If possible, I request that you please include any rough drafts or layouts you create for this paper, prior to editing it into your final draft. It can also be in the final word document if that’s easiest for you. I have paid for a couple extra pages for this extra effort on your part (that’s why the order says 7 pages, but the actual final draft only needs to be 4-5 pages). Let me know if you have any questions about this request.

As we discussed in our reading from early in the semester, there are generally understood to be two varieties of colonization: internal and “classic.” Classic colonization involves a distant power seeking to take over territory for its resources (human and material), which usually means that colonized subjects are largely able to maintain their local cultural practices and identities but with some changes. Internal colonization, meanwhile, is typically understood to be a result of a country pushing its borders into new territory and erasing the cultural institutions of any conquered peoples along the way. But the two kinds of colonization can happen simultaneously or at least overlap in some important ways, particularly in terms of culture and cultural ties. Note: I’ve included an article (as well as notes) we discussed at the beginning of this class that covers things like culture and colonization. This is a class about Literatures and Cultures in Contact and Conflict so the professor likes when a lot of key terms in reference to culture and colonization are in the writings. You don’t need to use this as a source, but I included it just in case you find it helpful. (This is in the “Tanno” folder).

Each of the passages which follow offer important concluding remarks for their respective novel. Choosing one of the following passages, write a 4-5 page analysis of the novel’s concerns through a close reading of the passage and its broader associations, discussing its implications for the ending of the novel, as well as the final commentary it is making concerning the relationship between culture and colonialism in the text.

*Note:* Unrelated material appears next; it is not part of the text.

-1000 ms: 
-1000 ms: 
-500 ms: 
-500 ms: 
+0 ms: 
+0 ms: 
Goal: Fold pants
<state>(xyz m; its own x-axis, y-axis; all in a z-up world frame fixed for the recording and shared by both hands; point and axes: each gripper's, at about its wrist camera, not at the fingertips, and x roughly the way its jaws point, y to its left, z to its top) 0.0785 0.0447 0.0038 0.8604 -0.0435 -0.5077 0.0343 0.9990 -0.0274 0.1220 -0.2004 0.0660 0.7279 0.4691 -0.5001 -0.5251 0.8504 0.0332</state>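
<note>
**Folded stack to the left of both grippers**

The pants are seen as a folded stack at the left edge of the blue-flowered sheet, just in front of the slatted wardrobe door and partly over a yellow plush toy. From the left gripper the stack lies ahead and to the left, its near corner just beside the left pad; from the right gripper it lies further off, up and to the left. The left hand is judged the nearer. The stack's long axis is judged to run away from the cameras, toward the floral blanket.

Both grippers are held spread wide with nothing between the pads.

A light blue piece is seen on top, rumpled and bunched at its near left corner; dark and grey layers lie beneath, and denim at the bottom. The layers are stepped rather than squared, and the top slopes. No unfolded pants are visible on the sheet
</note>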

  1. “Robinson had had occasion to note in the past that the only artifacts which impressed primitive peoples were things coming within their scope, such as knives, clothes, small boats. Beyond this they were unmoved, as though a mansion or rigged ship were a work of nature, no more to be marveled at than a cavern or an iceberg. It was not so with Friday, and Robinson at first assumed that the Araucanian’s ready understanding of everything he saw was due to his own influence. But as he watched him run up the shrouds and stand laughing on the crosstrees, fifty feet above deck, he thought of Friday’s airy contrivances—the arrows, the kite, and the harp—and realized that for him this sailing ship, so graceful and handsomely rigged, represented a supreme conquest of the air. The thought saddened him, the more so since he was conscious of his own growing revulsion for this world, into which he was being dragged, it seemed to him, against his will” (Friday 222-223).
  2. “Mother knew a lot of things and I had regard for her knowledge. Be careful, she had said, and I thought about Nyasha and Chido and Nhamo, who had all succumbed, and of my own creeping feelings of doom. Was I being careful enough? I wondered. For I was beginning to have a suspicion, no more than the seed of a suspicion, that I had been too eager to leave the homestead and embrace the ‘Englishness’ of Sacred Heart. The suspicion remained for a few days, during which time it transformed itself into guilt, and then I had nightmares about Nhamo and Chido and Nyasha two nights in a row. That should tell you how much my mother’s words disturbed me: I had not had a nightmare since the first time I went to the mission. But term-time was fast approaching and the thought of returning to Sacred Heart filled me with pleasure. The books, the games, the films, the debates—all these things were things that I wanted. I told myself I was a much more sensible person than Nyasha, because I knew what could or couldn’t be done. In this way, I banished the suspicion, buried it in the depths of my subconscious, and happily went back to Sacred Heart” (Nervous Conditions 297-298).